### Work required
Beginning with the line that includes "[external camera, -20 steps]" and ending with the last line, print the records exactly, leaving every picture out.

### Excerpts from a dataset
<<<<

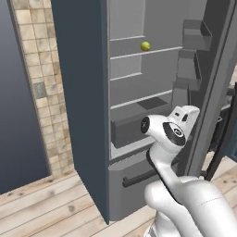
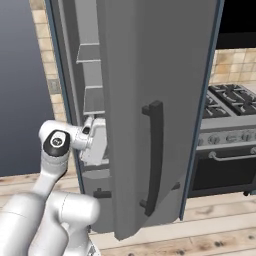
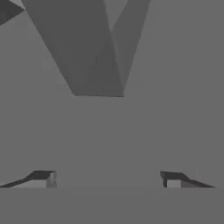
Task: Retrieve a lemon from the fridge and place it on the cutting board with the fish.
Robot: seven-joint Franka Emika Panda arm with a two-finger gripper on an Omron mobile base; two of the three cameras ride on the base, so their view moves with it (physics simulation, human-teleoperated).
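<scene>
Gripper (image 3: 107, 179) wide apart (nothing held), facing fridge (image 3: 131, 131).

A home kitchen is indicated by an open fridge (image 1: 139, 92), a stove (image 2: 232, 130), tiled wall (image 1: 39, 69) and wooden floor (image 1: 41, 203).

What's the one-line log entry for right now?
fridge: open | lemon: on upper shelf, untouched | gripper: open, empty, low inside fridge

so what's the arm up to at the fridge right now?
The fridge door stands open, and the arm has its gripper pushed in low among the grey shelves, fingertips apart with nothing between them. The lemon sits untouched on a shelf near the top, well above the hand. No grasp yet, so the fetch is only beginning.
</scene>
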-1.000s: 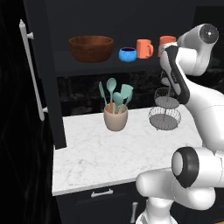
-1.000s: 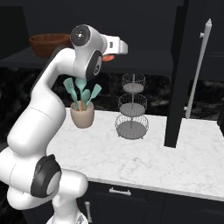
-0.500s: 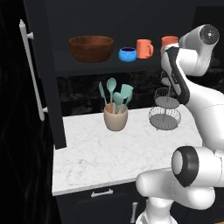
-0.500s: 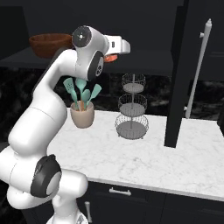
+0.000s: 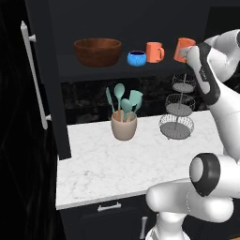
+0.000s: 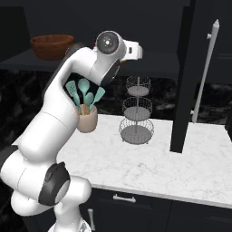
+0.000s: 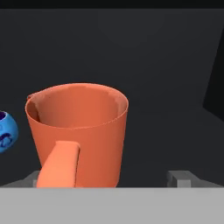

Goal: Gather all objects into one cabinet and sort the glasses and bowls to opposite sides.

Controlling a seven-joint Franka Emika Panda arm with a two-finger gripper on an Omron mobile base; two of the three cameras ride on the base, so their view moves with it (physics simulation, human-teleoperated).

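Bowls [image 5: 97, 50] left, mugs [image 5: 154, 52] right, shelf.

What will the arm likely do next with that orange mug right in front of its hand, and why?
Probably close the gripper on the mug: its fingers stand apart on either side of the mug, handle facing the hand, with the blue bowl off to one side.

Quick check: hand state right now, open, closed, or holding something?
Hand: open, fingers either side of the orange mug, not visibly clamped.
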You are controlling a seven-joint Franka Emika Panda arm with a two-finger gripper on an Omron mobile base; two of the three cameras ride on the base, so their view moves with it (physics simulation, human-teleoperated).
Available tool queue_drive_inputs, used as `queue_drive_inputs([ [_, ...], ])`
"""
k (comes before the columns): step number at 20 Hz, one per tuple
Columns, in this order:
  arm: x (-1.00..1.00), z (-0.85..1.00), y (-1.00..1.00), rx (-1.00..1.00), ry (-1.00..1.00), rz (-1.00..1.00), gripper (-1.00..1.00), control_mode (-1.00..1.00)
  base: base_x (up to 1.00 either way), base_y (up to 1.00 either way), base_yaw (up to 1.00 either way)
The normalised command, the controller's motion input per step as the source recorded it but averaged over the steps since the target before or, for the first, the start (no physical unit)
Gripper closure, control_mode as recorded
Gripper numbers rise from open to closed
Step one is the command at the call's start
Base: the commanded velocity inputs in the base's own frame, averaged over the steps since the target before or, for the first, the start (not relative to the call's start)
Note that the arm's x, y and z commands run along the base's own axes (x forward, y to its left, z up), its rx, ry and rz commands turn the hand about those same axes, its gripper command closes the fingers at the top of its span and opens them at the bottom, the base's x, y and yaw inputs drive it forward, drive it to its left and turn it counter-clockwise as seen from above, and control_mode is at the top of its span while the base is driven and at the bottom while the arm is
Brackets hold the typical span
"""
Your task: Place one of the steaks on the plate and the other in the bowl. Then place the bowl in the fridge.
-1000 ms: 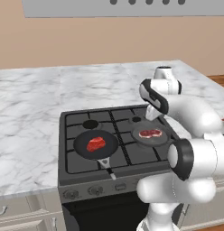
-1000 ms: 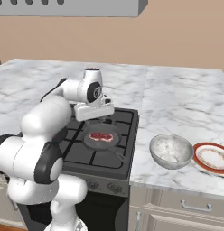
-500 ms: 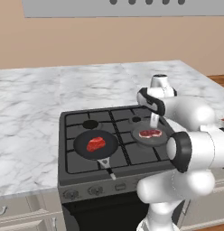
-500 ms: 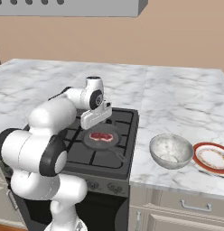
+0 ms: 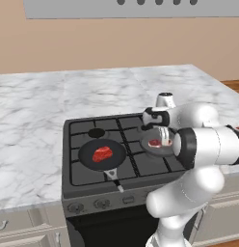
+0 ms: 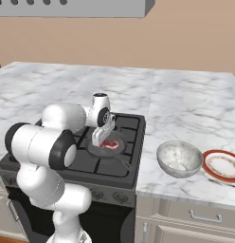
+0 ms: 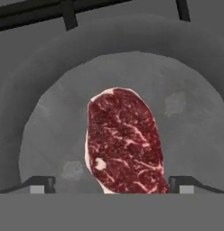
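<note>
The marbled steak lies in a grey pan on the stove's right front burner. My gripper hangs open just above it, one fingertip on each side of the meat's near end. From the base I see the gripper low over that steak, also from the left. The plain red steak sits in a dark pan on the left front burner. The speckled bowl and the red-rimmed plate stand on the counter right of the stove. The fridge is out of view.
The black stove is set into a marble counter, with a range hood above. The dark pan's handle points toward the stove's front edge. Cabinet drawers run below the counter.
The hand has come down from above the stove to just over the marbled steak, jaws still wide. Steaks, pans, bowl and plate have not moved.
</note>
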Motion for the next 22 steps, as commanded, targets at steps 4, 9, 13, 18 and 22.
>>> queue_drive_inputs([
  [4,0.2,-0.37,0.0,0.01,0.04,0.26,-1.0,-1.0,0.0,0.0,0.0],
  [9,0.02,-0.37,0.0,0.03,0.07,0.22,-1.0,-1.0,0.0,0.0,0.0],
  [13,0.03,-0.26,0.0,0.03,0.0,0.18,-1.0,-1.0,0.0,0.0,0.0],
  [18,0.0,-0.23,0.0,0.06,0.0,0.15,1.0,-1.0,0.0,0.0,0.0],
  [22,0.0,-0.13,0.0,0.06,0.0,0.12,1.0,-1.0,0.0,0.0,0.0],
])
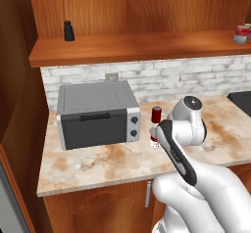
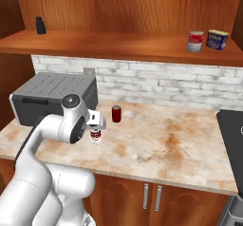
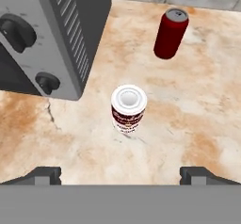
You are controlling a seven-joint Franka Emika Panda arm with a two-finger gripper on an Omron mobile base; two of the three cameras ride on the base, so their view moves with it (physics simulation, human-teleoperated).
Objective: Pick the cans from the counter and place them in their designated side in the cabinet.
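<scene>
A red-and-white labelled can [image 3: 128, 110] [image 2: 96, 135] stands upright on the counter [image 2: 166, 144] just in front of the toaster oven's corner. My gripper [image 3: 121, 175] [image 2: 97, 121] hovers above it, open and holding nothing, with the can lying between and ahead of the fingertips [image 3: 47, 173]. Behind it stands a plain dark red can [image 3: 170, 34] [image 2: 116, 113] [image 1: 156, 114], upright and apart from the first. A red can with a silver base [image 2: 195, 41] [image 1: 241, 34] sits at the right end of the cabinet shelf [image 2: 118, 44].
The grey toaster oven [image 1: 95, 113] [image 3: 47, 35] stands close on the left of the cans. On the shelf are a blue-labelled can [image 2: 217, 39] at the right and a small black bottle [image 1: 68, 31] at the left. A dark cooktop [image 2: 232, 139] borders the counter's right end.
</scene>
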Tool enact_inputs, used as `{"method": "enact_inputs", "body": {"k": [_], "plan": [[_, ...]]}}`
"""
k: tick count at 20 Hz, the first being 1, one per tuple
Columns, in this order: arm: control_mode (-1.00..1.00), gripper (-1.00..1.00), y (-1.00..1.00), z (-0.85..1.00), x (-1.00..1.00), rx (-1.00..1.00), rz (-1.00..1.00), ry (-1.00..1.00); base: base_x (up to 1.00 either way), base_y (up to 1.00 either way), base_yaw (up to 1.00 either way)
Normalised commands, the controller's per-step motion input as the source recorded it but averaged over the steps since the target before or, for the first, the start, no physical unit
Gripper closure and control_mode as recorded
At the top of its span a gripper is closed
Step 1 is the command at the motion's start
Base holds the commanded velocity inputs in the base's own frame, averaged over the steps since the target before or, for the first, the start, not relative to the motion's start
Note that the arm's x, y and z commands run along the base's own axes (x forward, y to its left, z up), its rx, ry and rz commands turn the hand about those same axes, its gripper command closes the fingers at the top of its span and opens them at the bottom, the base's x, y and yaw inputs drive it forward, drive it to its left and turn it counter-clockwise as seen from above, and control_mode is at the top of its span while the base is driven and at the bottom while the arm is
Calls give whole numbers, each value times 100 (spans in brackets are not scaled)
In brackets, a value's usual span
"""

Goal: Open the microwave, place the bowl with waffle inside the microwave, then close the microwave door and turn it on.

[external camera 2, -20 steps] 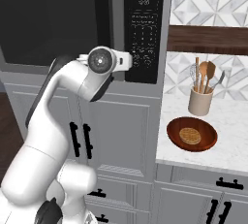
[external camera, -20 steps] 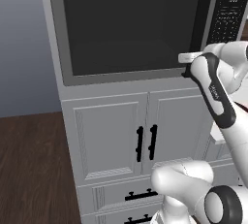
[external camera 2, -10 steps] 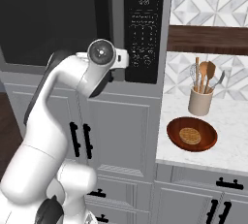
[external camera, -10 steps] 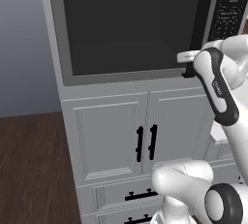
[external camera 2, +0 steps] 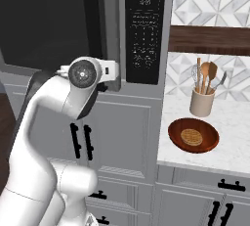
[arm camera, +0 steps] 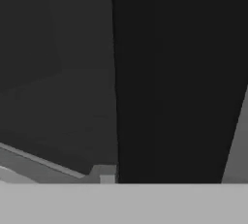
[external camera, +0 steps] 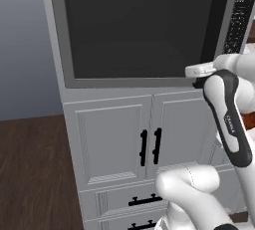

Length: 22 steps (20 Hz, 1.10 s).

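Observation:
The microwave is built in above white cabinets, and its door, with a dark window, is closed. My gripper is at the lower end of the door's black bar handle, shut on it. The hand hides the fingers. In the hand view the handle is very close. From the right, the gripper sits at the handle, left of the keypad. The bowl with the waffle rests on the counter to the right.
A beige holder with utensils stands behind the bowl against the tiled wall. White cabinet doors with black handles are below the microwave, with drawers underneath. Dark wood floor lies to the left.
The hand has shifted slightly in toward the handle's lower end and the jaws have narrowed onto it. The door, bowl and base have not moved.

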Motion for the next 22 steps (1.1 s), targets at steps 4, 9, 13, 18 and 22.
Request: {"method": "enact_inputs", "body": {"k": [4, 9, 13, 18, 22], "plan": [[-100, 100, 100, 59, -99, -8, 18, 27, 0, 0, 0], [-100, 100, 100, 54, -100, -8, 15, 26, 0, 0, 0], [-100, 100, 100, 36, -100, -10, 10, 22, 0, 0, 0], [-100, 100, 100, 31, -100, -12, 8, 22, 0, 0, 0], [-100, -100, 97, 42, -87, -19, 0, 28, 0, 0, 0]]}}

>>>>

### Response
[external camera, -20 steps] 
[external camera 2, -10 steps] 
[external camera, -10 steps] 
[external camera 2, +0 steps] 
[arm camera, +0 steps] 
[external camera, +0 steps] 

Length: 22 steps (20 Hz, 1.10 s).

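Observation:
The microwave is built in above white cabinets, and its door, with a dark window, is closed. My gripper is at the lower end of the door's black bar handle, shut on it. The hand hides the fingers. In the hand view the handle is very close. From the right, the gripper sits at the handle, left of the keypad. The bowl with the waffle rests on the counter to the right.
A beige holder with utensils stands behind the bowl against the tiled wall. White cabinet doors with black handles are below the microwave, with drawers underneath. Dark wood floor lies to the left.
The hand has shifted slightly in toward the handle's lower end and the jaws have narrowed onto it. The door, bowl and base have not moved.
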
Motion for the next 22 steps (1.1 s), targets at steps 4, 9, 13, 18 and 22.
Request: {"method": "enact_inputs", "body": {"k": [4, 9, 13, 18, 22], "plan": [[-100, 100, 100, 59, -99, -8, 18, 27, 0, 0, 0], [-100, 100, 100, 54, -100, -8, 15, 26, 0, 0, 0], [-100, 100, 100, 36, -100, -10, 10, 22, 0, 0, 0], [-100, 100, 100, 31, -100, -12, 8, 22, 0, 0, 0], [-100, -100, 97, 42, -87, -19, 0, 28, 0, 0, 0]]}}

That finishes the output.